Records from a collection:
◇ ◇ ◇ ◇ ◇ ◇ ◇

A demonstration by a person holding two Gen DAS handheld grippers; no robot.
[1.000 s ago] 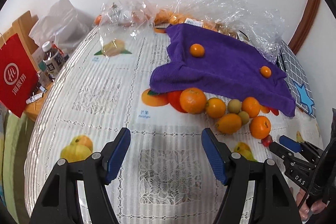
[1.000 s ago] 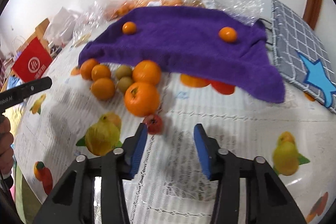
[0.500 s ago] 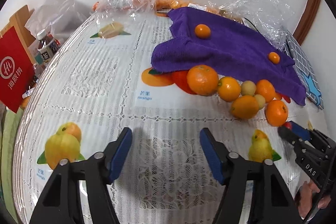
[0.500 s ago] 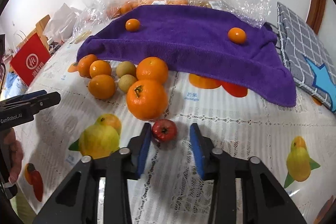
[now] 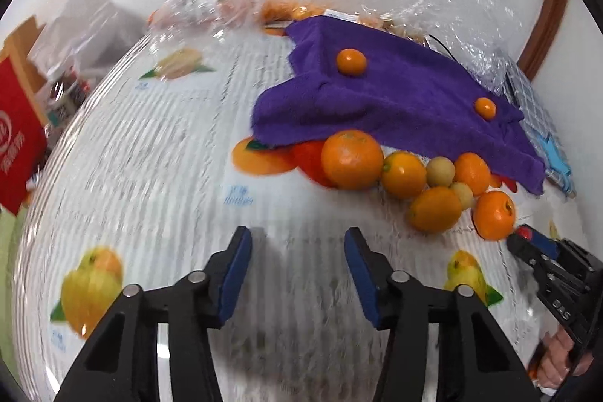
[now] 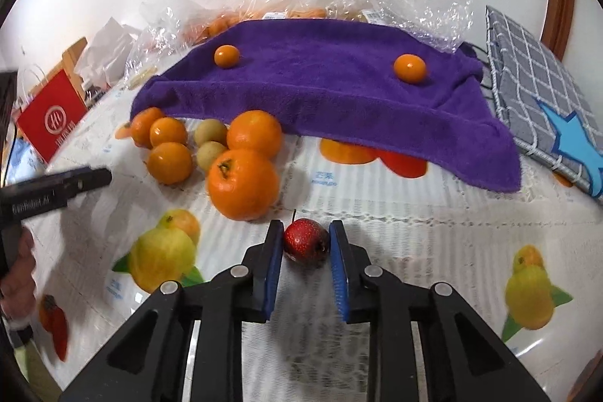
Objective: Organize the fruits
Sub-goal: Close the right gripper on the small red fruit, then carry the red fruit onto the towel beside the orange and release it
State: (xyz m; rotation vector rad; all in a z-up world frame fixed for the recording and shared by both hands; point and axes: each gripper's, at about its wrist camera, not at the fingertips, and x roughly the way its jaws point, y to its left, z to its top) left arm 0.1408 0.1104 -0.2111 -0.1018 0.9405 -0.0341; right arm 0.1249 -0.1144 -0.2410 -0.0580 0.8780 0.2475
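Our right gripper (image 6: pixel 306 243) pinches the small red fruit (image 6: pixel 304 244) mid-tabletop; squeezing off-centre could squirt it into the nearby orange (image 6: pixel 243 189). Left gripper (image 5: pixel 297 274) spread, empty.

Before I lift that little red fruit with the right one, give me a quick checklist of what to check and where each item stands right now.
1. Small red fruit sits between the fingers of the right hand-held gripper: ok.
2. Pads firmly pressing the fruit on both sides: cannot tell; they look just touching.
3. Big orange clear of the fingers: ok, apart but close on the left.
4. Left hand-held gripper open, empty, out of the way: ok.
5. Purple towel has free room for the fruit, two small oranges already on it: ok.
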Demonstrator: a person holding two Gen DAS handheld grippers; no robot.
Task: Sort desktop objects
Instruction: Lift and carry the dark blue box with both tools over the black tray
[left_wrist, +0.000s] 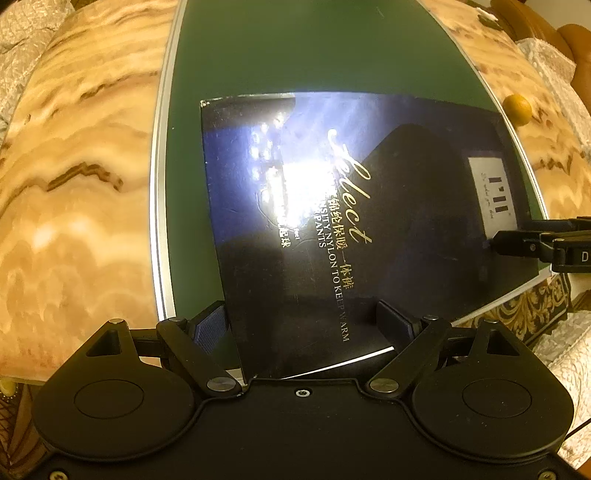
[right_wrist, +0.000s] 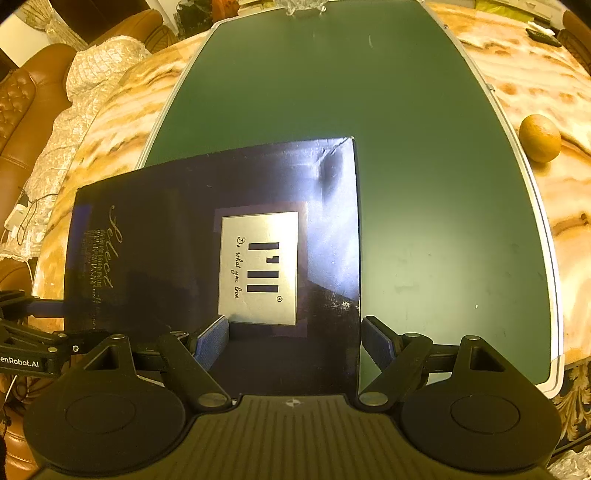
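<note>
A flat dark blue box (left_wrist: 369, 221) with gold lettering and a silver label lies on the green mat (left_wrist: 295, 55); it also shows in the right wrist view (right_wrist: 184, 240). My left gripper (left_wrist: 306, 325) is open, its fingers on either side of the box's near left corner. My right gripper (right_wrist: 295, 339) is open, its fingers straddling the box's near right corner. The right gripper's tips also show at the right edge of the left wrist view (left_wrist: 517, 243), at the box's edge. The left gripper appears at the left edge of the right wrist view (right_wrist: 29, 314).
The green mat (right_wrist: 406, 147) lies on a marble-patterned table (left_wrist: 74, 184). An orange (right_wrist: 539, 138) sits on the marble right of the mat, also seen in the left wrist view (left_wrist: 517, 109). Brown leather seats with lace covers (right_wrist: 55, 110) stand at the left.
</note>
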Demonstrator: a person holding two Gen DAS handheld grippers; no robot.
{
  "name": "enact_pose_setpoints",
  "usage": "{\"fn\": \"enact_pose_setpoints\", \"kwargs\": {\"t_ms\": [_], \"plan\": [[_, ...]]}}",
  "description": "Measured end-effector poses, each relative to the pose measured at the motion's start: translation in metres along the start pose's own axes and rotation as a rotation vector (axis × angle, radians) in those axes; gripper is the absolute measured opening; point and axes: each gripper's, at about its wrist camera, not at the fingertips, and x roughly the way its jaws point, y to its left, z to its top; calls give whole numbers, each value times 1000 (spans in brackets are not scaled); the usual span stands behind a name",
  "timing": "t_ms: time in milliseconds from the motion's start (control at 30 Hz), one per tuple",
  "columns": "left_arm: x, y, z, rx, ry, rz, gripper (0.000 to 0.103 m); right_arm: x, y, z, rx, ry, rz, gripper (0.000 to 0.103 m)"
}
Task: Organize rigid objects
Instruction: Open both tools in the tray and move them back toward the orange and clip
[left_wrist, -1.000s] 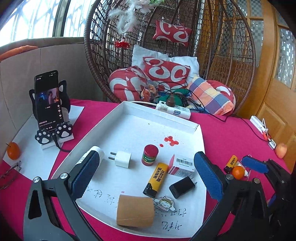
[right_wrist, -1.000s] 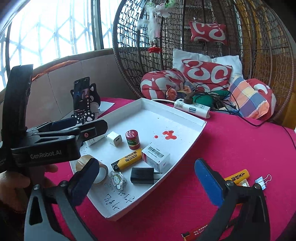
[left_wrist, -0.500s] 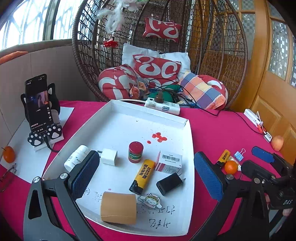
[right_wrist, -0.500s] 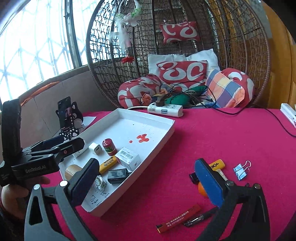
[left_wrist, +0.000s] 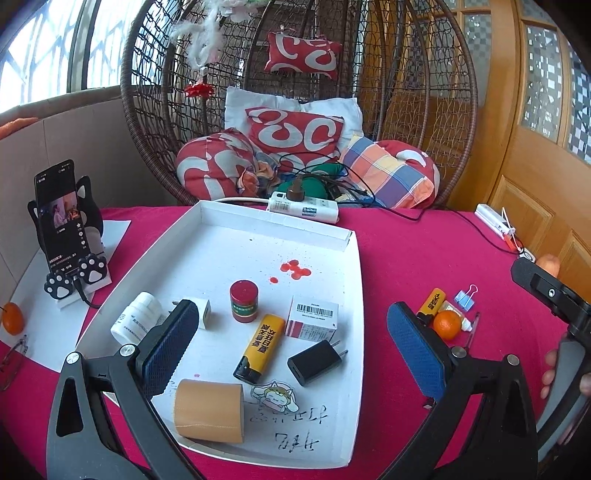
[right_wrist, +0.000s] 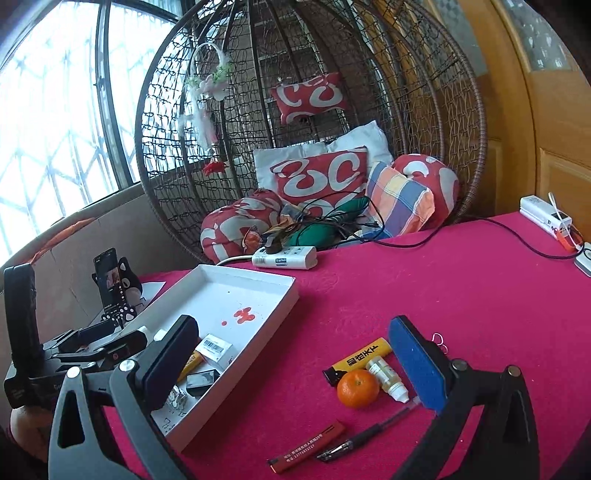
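A white tray (left_wrist: 325, 236) on the red table holds a white bottle (left_wrist: 135, 321), a white plug (left_wrist: 205, 314), a red jar (left_wrist: 243, 301), a yellow lighter (left_wrist: 260, 347), a small box (left_wrist: 312, 321), a black charger (left_wrist: 314, 362) and a tape roll (left_wrist: 208, 410). My left gripper (left_wrist: 291, 350) is open and empty above the tray's near end. My right gripper (right_wrist: 295, 362) is open and empty over the cloth right of the tray (right_wrist: 280, 299). Near it lie a yellow lighter (right_wrist: 358, 360), an orange (right_wrist: 357, 387), a dropper bottle (right_wrist: 388, 378), a pen (right_wrist: 365, 435) and a red stick (right_wrist: 306, 450).
A phone on a cat stand (left_wrist: 62, 225) and another orange (left_wrist: 13, 317) sit left of the tray. A power strip (left_wrist: 303, 208) lies behind the tray, before a wicker chair with cushions (left_wrist: 295, 129). A blue binder clip (left_wrist: 465, 295) lies right of the tray.
My right gripper has swung right, away from the tray, and now faces the loose items on the cloth. My left gripper has shifted slightly; the tray's contents are unmoved.
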Motion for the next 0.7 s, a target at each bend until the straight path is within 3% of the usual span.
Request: {"fn": "enact_pose_setpoints", "kwargs": {"t_ms": [700], "plan": [[8,-40,-6,91,44,-61,103,-20,-77,-14,158,-4,-140,103]]}}
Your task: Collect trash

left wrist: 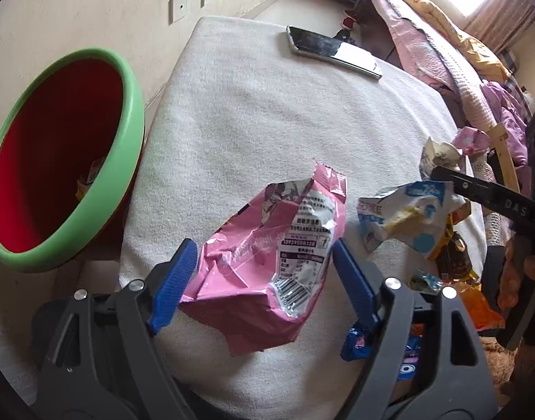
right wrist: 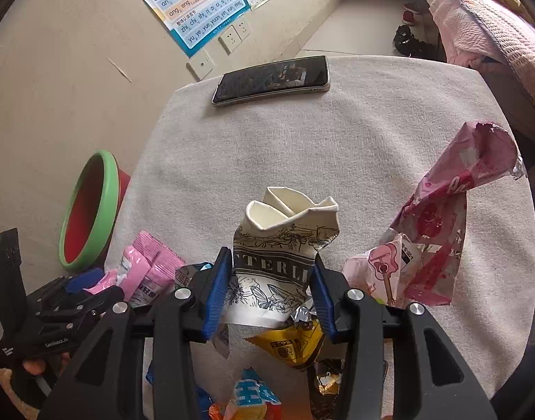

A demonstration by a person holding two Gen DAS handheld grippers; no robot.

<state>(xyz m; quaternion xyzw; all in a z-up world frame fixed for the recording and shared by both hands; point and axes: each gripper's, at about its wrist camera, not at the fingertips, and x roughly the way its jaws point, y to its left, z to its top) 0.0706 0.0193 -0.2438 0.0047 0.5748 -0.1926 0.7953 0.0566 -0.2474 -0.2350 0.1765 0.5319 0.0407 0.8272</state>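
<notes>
Now | left tool (left wrist: 264, 273) agape astride pink wrapper (left wrist: 267, 266) | right tool (right wrist: 272, 288) clamps crushed cup (right wrist: 284, 241)

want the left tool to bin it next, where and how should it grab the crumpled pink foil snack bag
Grip the crumpled pink foil snack bag across its puffed middle, coming down from above. It lies flat on the white cloth-covered table, and the left tool already straddles it, open, one blue pad on each long side.

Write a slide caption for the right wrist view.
Right gripper clamps a crushed paper cup among snack wrappers on a white-clothed table, phone behind.
</notes>
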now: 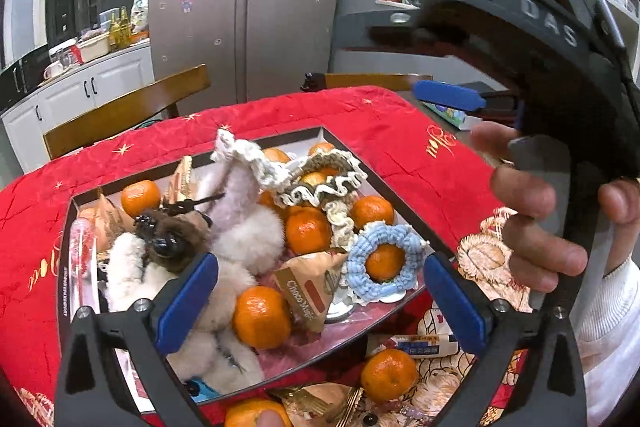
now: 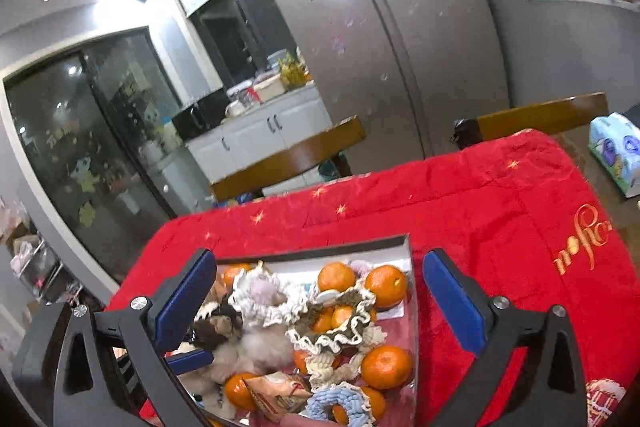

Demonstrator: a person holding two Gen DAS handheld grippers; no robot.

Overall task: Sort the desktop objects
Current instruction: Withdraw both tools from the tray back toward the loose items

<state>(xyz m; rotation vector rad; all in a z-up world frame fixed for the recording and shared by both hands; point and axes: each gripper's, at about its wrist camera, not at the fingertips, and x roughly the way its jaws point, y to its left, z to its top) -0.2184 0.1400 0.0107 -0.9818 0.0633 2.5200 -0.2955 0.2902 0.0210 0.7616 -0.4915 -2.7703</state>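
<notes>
Both my grippers stand wide, nothing between the jaws of either. Left gripper [image 1: 320, 299] hangs over the near part of the tray [image 1: 280, 135], pointing down at a mandarin [image 1: 262, 317] and a paper snack packet [image 1: 310, 287] just beside it. Right gripper [image 2: 320, 311] sits above the same tray [image 2: 412, 291], pitched less steeply; in the left wrist view its dark body [image 1: 560, 39] looms at upper right, gripped by my right hand [image 1: 544, 223]. Tray holds a jumble: more mandarins, a blue crocheted ring [image 1: 384, 263] lying around one mandarin, a brown-and-cream ruffled ring [image 1: 324, 183], white and brown fluffy plush pieces [image 1: 240, 239], a black hair claw [image 1: 160, 227]. Outside it, on the red quilted cloth [image 1: 380, 123] covering the bench, a stray mandarin [image 1: 389, 375] lies near the tray's front edge, a small white carton [image 1: 416, 345] beside it. Judgement: between picks, both sets of jaws free. The next move calls for choosing one item; the stray mandarin looks the likeliest. Round fruit may roll, so close squarely across its middle.
</notes>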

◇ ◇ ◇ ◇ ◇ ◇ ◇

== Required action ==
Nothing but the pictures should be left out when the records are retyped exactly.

== Written answer ==
A demonstration by a person holding two Gen DAS handheld grippers; no robot.
[1.000 s ago] 
[1.000 s ago] 
[0.500 s ago] 
[0.500 s ago] 
[now] 
[now] 
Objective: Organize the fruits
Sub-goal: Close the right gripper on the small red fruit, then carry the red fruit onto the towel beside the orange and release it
State: (xyz m; rotation vector rad; all in a z-up world frame fixed for the recording and shared by both hands; point and axes: each gripper's, at about its wrist camera, not at the fingertips, and x roughly the way its jaws point, y to its left, z to its top) left arm 0.1408 0.1104 -0.2111 -0.1018 0.9405 -0.0341; right arm 0.1249 -0.1144 -0.2410 -0.0580 0.8780 0.2475
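Our right gripper (image 6: pixel 306 243) pinches the small red fruit (image 6: pixel 304 244) mid-tabletop; squeezing off-centre could squirt it into the nearby orange (image 6: pixel 243 189). Left gripper (image 5: pixel 297 274) spread, empty.

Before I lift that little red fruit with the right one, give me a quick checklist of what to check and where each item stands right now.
1. Small red fruit sits between the fingers of the right hand-held gripper: ok.
2. Pads firmly pressing the fruit on both sides: cannot tell; they look just touching.
3. Big orange clear of the fingers: ok, apart but close on the left.
4. Left hand-held gripper open, empty, out of the way: ok.
5. Purple towel has free room for the fruit, two small oranges already on it: ok.
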Demonstrator: a person holding two Gen DAS handheld grippers; no robot.
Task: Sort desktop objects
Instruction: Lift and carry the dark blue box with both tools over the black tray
[left_wrist, +0.000s] 
[right_wrist, +0.000s] 
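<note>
A flat dark blue box (left_wrist: 369, 221) with gold lettering and a silver label lies on the green mat (left_wrist: 295, 55); it also shows in the right wrist view (right_wrist: 184, 240). My left gripper (left_wrist: 306, 325) is open, its fingers on either side of the box's near left corner. My right gripper (right_wrist: 295, 339) is open, its fingers straddling the box's near right corner. The right gripper's tips also show at the right edge of the left wrist view (left_wrist: 517, 243), at the box's edge. The left gripper appears at the left edge of the right wrist view (right_wrist: 29, 314).
The green mat (right_wrist: 406, 147) lies on a marble-patterned table (left_wrist: 74, 184). An orange (right_wrist: 539, 138) sits on the marble right of the mat, also seen in the left wrist view (left_wrist: 517, 109). Brown leather seats with lace covers (right_wrist: 55, 110) stand at the left.
</note>
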Demonstrator: a person holding two Gen DAS handheld grippers; no robot.
{
  "name": "enact_pose_setpoints",
  "usage": "{\"fn\": \"enact_pose_setpoints\", \"kwargs\": {\"t_ms\": [_], \"plan\": [[_, ...]]}}",
  "description": "Measured end-effector poses, each relative to the pose measured at the motion's start: translation in metres along the start pose's own axes and rotation as a rotation vector (axis × angle, radians) in those axes; gripper is the absolute measured opening; point and axes: each gripper's, at about its wrist camera, not at the fingertips, and x roughly the way its jaws point, y to its left, z to its top; calls give whole numbers, each value times 1000 (spans in brackets are not scaled); the usual span stands behind a name",
  "timing": "t_ms: time in milliseconds from the motion's start (control at 30 Hz), one per tuple",
  "columns": "left_arm: x, y, z, rx, ry, rz, gripper (0.000 to 0.103 m); right_arm: x, y, z, rx, ry, rz, gripper (0.000 to 0.103 m)"
}
Task: Organize rigid objects
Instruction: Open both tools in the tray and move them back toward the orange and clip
[left_wrist, -1.000s] 
[right_wrist, -1.000s] 
[left_wrist, -0.500s] 
[right_wrist, -0.500s] 
[left_wrist, +0.000s] 
[right_wrist, +0.000s] 
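A white tray (left_wrist: 325, 236) on the red table holds a white bottle (left_wrist: 135, 321), a white plug (left_wrist: 205, 314), a red jar (left_wrist: 243, 301), a yellow lighter (left_wrist: 260, 347), a small box (left_wrist: 312, 321), a black charger (left_wrist: 314, 362) and a tape roll (left_wrist: 208, 410). My left gripper (left_wrist: 291, 350) is open and empty above the tray's near end. My right gripper (right_wrist: 295, 362) is open and empty over the cloth right of the tray (right_wrist: 280, 299). Near it lie a yellow lighter (right_wrist: 358, 360), an orange (right_wrist: 357, 387), a dropper bottle (right_wrist: 388, 378), a pen (right_wrist: 365, 435) and a red stick (right_wrist: 306, 450).
A phone on a cat stand (left_wrist: 62, 225) and another orange (left_wrist: 13, 317) sit left of the tray. A power strip (left_wrist: 303, 208) lies behind the tray, before a wicker chair with cushions (left_wrist: 295, 129). A blue binder clip (left_wrist: 465, 295) lies right of the tray.
My right gripper has swung right, away from the tray, and now faces the loose items on the cloth. My left gripper has shifted slightly; the tray's contents are unmoved.
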Motion for the next 0.7 s, a target at each bend until the straight path is within 3% of the usual span.
Request: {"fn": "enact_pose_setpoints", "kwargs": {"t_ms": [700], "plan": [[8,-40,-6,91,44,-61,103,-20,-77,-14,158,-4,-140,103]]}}
Your task: Collect trash

left wrist: 
right wrist: 

A demonstration by a person holding two Gen DAS handheld grippers; no robot.

<state>(xyz m; quaternion xyzw; all in a z-up world frame fixed for the recording and shared by both hands; point and axes: each gripper's, at about its wrist camera, not at the fingertips, and x roughly the way its jaws point, y to its left, z to its top) 0.0706 0.0193 -0.2438 0.0047 0.5748 -0.1926 0.7953 0.0566 -0.2474 -0.2350 0.1765 0.5319 0.0407 0.8272</state>
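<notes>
Now | left tool (left wrist: 264, 273) agape astride pink wrapper (left wrist: 267, 266) | right tool (right wrist: 272, 288) clamps crushed cup (right wrist: 284, 241)

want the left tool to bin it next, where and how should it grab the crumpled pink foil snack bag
Grip the crumpled pink foil snack bag across its puffed middle, coming down from above. It lies flat on the white cloth-covered table, and the left tool already straddles it, open, one blue pad on each long side.

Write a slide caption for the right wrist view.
Right gripper clamps a crushed paper cup among snack wrappers on a white-clothed table, phone behind.
</notes>
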now: 
now: 

Demonstrator: a person holding two Gen DAS handheld grippers; no robot.

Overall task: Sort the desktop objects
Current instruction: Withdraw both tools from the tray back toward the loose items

<state>(xyz m; rotation vector rad; all in a z-up world frame fixed for the recording and shared by both hands; point and axes: each gripper's, at about its wrist camera, not at the fingertips, and x roughly the way its jaws point, y to its left, z to its top) -0.2184 0.1400 0.0107 -0.9818 0.0633 2.5200 -0.2955 0.2902 0.0210 0.7616 -0.4915 -2.7703</state>
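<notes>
Both my grippers stand wide, nothing between the jaws of either. Left gripper [image 1: 320, 299] hangs over the near part of the tray [image 1: 280, 135], pointing down at a mandarin [image 1: 262, 317] and a paper snack packet [image 1: 310, 287] just beside it. Right gripper [image 2: 320, 311] sits above the same tray [image 2: 412, 291], pitched less steeply; in the left wrist view its dark body [image 1: 560, 39] looms at upper right, gripped by my right hand [image 1: 544, 223]. Tray holds a jumble: more mandarins, a blue crocheted ring [image 1: 384, 263] lying around one mandarin, a brown-and-cream ruffled ring [image 1: 324, 183], white and brown fluffy plush pieces [image 1: 240, 239], a black hair claw [image 1: 160, 227]. Outside it, on the red quilted cloth [image 1: 380, 123] covering the bench, a stray mandarin [image 1: 389, 375] lies near the tray's front edge, a small white carton [image 1: 416, 345] beside it. Judgement: between picks, both sets of jaws free. The next move calls for choosing one item; the stray mandarin looks the likeliest. Round fruit may roll, so close squarely across its middle.
</notes>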

That completes the answer to the exercise.